MISSED OPPORTUNITY: Maj Gen Abbas said many foreigners were reportedly in Bajaur before the operation, but that many had probably fled to Afghanistan or other parts of the NWFP and that the operation had turned up no trace of Al Qaeda leaders Osama bin Laden and Ayman al Zawahiri.

However, the prime minister’s adviser on interior, Rehman Malik, told a press conference that security forces had recently missed a chance to catch Al Qaeda’s second in command, Ayman al Zawahiri.

Rehman Malik did not say when security forces had missed the chance to catch Zawahiri. He would only reveal authorities had received a report that Mr Zawahiri’s wife had recently been seen in Mohmand Agency.
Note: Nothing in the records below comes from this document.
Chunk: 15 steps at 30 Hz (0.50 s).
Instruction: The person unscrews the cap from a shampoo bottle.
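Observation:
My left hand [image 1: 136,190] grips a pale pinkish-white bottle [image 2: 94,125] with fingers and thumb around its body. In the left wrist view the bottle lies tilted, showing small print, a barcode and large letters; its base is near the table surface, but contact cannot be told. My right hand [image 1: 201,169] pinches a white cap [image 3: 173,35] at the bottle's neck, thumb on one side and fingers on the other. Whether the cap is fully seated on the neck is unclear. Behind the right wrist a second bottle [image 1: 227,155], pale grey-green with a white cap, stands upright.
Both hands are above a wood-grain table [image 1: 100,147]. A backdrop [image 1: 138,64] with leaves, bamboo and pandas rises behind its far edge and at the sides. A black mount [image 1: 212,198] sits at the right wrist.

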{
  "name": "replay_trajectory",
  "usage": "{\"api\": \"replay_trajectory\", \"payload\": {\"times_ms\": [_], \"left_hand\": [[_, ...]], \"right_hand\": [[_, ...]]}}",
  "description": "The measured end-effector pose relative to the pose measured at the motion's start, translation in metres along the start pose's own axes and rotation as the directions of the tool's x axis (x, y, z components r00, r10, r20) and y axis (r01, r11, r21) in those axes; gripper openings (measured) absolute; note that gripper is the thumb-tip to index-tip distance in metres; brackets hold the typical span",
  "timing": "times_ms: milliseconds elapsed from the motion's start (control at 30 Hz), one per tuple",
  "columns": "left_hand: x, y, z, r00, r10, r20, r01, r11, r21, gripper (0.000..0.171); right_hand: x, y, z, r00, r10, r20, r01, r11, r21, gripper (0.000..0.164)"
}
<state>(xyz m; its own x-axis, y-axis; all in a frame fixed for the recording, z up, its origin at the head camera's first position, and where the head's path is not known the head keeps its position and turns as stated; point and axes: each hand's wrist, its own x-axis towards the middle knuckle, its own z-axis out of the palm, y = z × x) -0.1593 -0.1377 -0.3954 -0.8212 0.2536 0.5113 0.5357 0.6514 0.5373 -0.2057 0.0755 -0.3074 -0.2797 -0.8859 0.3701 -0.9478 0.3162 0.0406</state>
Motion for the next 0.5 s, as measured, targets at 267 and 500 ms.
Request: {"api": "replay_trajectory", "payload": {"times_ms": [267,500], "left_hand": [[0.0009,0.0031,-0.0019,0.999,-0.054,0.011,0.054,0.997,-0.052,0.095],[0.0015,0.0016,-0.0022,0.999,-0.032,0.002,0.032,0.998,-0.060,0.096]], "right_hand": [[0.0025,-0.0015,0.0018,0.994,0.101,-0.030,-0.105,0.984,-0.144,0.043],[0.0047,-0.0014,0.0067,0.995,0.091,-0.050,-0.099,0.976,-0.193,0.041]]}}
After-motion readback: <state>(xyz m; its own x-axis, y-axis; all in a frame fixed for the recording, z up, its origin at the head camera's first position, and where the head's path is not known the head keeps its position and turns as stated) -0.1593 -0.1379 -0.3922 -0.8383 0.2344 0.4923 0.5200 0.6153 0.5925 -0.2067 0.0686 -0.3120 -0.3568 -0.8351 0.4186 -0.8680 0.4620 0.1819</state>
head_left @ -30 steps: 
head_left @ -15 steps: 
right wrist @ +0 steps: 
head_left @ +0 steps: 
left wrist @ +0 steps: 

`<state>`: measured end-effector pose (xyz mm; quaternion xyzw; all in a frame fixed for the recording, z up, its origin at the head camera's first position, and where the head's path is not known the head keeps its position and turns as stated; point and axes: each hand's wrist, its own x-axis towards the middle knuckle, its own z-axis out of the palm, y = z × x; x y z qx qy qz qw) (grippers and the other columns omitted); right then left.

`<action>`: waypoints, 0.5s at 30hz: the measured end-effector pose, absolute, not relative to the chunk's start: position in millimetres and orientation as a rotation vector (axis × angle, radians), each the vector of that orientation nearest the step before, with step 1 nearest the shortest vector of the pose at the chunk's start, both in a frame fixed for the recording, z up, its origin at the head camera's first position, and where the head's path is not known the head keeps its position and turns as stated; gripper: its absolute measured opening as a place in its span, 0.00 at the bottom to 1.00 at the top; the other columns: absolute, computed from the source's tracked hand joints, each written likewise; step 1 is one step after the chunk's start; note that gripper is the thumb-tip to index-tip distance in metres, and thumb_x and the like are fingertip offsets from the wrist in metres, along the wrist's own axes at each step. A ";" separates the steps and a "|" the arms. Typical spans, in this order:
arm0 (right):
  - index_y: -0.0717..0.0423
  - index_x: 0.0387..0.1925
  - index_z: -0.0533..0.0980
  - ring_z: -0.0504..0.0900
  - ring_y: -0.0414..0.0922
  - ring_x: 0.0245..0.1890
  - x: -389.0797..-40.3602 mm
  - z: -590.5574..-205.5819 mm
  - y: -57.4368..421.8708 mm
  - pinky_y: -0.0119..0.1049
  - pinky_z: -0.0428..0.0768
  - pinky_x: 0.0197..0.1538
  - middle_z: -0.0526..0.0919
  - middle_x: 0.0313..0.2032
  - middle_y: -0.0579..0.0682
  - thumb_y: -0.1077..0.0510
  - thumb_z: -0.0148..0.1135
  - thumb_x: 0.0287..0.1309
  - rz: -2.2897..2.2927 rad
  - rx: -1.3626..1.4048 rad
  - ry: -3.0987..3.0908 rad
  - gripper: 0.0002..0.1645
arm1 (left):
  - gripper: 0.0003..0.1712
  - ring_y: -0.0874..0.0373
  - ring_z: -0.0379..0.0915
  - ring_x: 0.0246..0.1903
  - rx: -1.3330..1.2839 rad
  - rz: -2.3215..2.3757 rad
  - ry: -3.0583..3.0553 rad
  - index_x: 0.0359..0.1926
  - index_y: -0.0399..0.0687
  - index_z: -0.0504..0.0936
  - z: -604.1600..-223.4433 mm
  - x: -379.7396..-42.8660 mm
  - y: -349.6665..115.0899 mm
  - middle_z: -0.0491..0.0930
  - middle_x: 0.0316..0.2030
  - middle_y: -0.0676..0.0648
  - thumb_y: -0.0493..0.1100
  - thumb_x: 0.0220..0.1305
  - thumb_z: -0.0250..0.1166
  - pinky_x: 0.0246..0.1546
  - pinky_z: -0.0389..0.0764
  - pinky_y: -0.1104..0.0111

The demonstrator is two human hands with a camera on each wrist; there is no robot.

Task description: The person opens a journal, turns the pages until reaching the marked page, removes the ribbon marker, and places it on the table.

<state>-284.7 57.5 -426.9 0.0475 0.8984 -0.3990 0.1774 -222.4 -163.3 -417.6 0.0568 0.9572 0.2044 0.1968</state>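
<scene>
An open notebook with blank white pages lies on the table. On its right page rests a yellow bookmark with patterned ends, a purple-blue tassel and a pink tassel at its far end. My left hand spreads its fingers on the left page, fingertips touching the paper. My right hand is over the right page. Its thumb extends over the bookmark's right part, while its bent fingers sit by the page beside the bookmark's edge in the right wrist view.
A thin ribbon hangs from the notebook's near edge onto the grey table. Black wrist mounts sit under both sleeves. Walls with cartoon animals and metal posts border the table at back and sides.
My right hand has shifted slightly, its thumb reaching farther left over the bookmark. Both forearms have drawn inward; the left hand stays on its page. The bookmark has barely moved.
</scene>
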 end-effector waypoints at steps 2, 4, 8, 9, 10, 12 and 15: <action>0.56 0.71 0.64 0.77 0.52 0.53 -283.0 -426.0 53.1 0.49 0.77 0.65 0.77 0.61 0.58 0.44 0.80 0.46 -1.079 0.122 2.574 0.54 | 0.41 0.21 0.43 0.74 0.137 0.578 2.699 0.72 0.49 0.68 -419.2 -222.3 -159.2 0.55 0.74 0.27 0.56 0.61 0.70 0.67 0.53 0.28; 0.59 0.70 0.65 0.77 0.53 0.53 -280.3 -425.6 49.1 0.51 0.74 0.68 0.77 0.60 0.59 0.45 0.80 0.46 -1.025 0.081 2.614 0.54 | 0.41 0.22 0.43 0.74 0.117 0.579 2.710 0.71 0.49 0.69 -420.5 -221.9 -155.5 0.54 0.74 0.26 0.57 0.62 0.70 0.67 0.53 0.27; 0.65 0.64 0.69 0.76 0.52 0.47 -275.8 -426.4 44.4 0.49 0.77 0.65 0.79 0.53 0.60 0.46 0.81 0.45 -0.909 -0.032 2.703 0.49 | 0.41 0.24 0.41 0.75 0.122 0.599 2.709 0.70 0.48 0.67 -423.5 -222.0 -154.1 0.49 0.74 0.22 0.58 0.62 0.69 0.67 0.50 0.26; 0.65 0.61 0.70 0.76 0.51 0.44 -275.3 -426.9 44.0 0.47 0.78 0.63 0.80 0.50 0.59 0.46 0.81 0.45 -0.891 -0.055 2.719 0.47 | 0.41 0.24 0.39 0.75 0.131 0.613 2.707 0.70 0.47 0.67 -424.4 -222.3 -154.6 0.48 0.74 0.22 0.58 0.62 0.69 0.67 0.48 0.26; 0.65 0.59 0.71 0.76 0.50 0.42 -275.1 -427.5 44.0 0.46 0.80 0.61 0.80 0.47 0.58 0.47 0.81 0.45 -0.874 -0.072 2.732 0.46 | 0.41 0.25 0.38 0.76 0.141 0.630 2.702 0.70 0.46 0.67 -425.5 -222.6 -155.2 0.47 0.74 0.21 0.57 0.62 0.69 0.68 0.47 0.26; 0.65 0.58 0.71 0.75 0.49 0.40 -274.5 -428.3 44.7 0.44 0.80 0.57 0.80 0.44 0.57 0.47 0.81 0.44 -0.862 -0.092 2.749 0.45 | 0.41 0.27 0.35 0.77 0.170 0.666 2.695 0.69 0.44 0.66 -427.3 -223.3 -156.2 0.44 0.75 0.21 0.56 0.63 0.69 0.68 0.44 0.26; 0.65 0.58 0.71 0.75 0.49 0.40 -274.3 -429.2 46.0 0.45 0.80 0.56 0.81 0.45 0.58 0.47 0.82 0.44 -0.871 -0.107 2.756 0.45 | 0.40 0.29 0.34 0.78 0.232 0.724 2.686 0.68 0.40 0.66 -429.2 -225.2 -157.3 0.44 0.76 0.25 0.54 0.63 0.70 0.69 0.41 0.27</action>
Soldiers stormed the location, but did not find the couple, he said, without indicating when the raid took place. He said Zawahiri had been travelling back and forth between Mohmand and the Afghan provinces of Kunar and Paktika of late.

He parried a question as to where Osama might be.
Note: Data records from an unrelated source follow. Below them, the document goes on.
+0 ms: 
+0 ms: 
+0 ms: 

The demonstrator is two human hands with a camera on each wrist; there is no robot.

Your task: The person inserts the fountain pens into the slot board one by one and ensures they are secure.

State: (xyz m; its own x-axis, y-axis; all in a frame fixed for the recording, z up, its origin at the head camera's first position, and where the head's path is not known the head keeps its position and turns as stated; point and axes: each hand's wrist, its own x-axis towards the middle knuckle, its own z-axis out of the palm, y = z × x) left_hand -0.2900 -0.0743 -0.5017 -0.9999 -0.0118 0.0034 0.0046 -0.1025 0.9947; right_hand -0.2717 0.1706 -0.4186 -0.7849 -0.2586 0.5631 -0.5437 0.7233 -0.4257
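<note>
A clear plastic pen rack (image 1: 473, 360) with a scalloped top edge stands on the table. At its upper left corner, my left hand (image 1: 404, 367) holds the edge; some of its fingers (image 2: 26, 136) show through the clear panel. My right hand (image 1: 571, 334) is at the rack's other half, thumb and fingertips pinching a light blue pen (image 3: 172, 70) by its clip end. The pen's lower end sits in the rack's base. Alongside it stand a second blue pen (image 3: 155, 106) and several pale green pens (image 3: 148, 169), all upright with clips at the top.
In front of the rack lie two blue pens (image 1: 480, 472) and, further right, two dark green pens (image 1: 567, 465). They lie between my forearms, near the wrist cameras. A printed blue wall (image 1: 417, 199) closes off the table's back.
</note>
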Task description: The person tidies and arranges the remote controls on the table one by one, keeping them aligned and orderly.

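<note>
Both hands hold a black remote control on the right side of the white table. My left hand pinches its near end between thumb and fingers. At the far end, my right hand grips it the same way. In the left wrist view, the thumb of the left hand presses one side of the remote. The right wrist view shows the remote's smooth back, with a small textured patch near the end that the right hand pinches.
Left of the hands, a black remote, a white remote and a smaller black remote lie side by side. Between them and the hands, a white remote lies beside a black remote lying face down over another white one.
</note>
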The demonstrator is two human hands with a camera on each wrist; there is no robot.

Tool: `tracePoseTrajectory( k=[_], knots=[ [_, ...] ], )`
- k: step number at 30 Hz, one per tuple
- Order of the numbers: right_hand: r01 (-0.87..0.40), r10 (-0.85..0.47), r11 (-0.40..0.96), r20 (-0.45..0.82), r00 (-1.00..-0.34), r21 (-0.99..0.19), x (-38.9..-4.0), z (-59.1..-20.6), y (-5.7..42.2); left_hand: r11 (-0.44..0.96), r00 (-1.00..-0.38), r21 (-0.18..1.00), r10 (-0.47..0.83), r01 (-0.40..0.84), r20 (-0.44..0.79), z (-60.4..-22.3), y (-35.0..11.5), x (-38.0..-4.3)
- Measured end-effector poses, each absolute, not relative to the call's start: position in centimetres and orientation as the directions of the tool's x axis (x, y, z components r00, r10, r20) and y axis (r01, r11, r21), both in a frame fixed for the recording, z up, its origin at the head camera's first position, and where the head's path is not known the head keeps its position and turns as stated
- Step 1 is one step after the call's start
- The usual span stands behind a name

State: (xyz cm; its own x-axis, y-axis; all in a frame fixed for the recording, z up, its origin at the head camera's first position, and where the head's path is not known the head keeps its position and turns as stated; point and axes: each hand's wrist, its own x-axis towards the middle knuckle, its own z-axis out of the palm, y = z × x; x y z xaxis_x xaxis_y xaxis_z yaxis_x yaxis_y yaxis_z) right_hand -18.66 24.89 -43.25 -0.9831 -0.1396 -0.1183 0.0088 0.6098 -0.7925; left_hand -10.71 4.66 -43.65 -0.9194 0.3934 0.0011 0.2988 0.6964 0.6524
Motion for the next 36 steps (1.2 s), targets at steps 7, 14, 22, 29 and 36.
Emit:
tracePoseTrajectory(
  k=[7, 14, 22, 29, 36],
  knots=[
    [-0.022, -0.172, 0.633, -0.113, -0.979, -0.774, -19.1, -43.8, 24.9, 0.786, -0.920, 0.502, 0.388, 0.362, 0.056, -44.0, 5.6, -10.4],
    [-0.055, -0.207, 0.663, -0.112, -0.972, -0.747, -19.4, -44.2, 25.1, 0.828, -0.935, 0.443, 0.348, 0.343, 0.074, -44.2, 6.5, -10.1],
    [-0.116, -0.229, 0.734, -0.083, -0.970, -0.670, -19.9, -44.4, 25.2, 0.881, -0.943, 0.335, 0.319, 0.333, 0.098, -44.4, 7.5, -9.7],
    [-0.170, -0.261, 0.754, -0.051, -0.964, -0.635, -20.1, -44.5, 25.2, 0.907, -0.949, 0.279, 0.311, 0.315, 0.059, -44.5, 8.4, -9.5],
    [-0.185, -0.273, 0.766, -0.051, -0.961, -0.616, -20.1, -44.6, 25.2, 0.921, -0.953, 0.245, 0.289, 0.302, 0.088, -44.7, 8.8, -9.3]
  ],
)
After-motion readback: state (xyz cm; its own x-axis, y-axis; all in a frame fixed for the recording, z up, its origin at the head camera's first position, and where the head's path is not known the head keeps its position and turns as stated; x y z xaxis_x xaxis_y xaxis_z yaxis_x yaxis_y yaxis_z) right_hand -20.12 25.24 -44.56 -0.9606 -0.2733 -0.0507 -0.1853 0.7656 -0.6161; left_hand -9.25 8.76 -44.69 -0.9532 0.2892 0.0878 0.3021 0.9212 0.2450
The adviser said Pakistani Taliban were working hand in glove with Al Qaeda, providing them with shelter and acting as their mouthpiece.

“They have not only connections, I would say Tehrik-i-Taliban is an extension of Al Qaeda.”

Mr Malik accused the Afghan government of letting many of the estimated 3,000 militants who had gathered in Bajaur flee over the frontier.

According to him, the three weeks of fighting in Bajaur had killed an uncertain number of civilians and badly damaged several villages. Of about 500,000 people who fled, many of them to government relief camps, about 30,000 had returned by Monday.

Some, just scraping by, said they could not afford to make the journey home for Ramazan and would instead remain in sweltering, mosquito-infested tents.

Others were gathering up their few belongings and piling into buses and pickup trucks.

“God knows what will happen once we get there,” said Bakhsh Ali Khan, who was heading with his wife and five children to their home in Pashat, an area of Bajaur. “But we’re living in shambles here. Our family has been separated, we do not have enough food, proper clothing or beds.” Taliban spokesman Maulvi Umar told a reporter on Monday by telephone that he welcomed the lull in fighting.

However, he said militants would not lay down their arms.

Defence analyst Talat Masood said the suspension of military operations in Bajaur risked squandering any gains made by security forces so far.

“Definitely it will give a fair chance to the militants to regroup, consolidate their strength and stage a comeback,” he said. “This has happened in the past.”

Sergeant Christopher Peavy, a spokesman for US-led forces in Afghanistan, said that while it was too soon to tell if infiltration had decreased, “we are encouraged by the operations that Pakistan’s military is conducting”.